Work to be completed: Once a line is found to contain "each", copy it out of the listing.

Data section:
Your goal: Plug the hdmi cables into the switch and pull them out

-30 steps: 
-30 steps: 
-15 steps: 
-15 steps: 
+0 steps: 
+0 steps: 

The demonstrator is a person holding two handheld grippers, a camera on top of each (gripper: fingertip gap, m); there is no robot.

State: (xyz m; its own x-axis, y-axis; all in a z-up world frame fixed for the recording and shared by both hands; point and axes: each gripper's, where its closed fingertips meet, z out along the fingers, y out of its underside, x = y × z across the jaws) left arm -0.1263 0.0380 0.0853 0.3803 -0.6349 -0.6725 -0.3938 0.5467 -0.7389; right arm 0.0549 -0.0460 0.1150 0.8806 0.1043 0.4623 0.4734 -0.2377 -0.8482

Answer to the problem:
The demonstrator is a person holding two handheld grippers, a camera on top of each (gripper: fingertip gap, m); there is no robot.
State: (xyz m; its own x-axis, y-axis; all in a z-up world frame fixed for the recording and shared by both hands; point and axes: each gripper's, where its closed fingertips meet, z out along the fingers, y out of its underside, x = y × z across the jaws) left arm -0.1263 0.0380 0.0853 0.3803 -0.6349 -0.6725 -0.3938 0.5467 -0.7389; right arm 0.0549 -0.0460 0.1150 0.8806 0.1043 0.4623 0.4734 -0.2377 -0.8482

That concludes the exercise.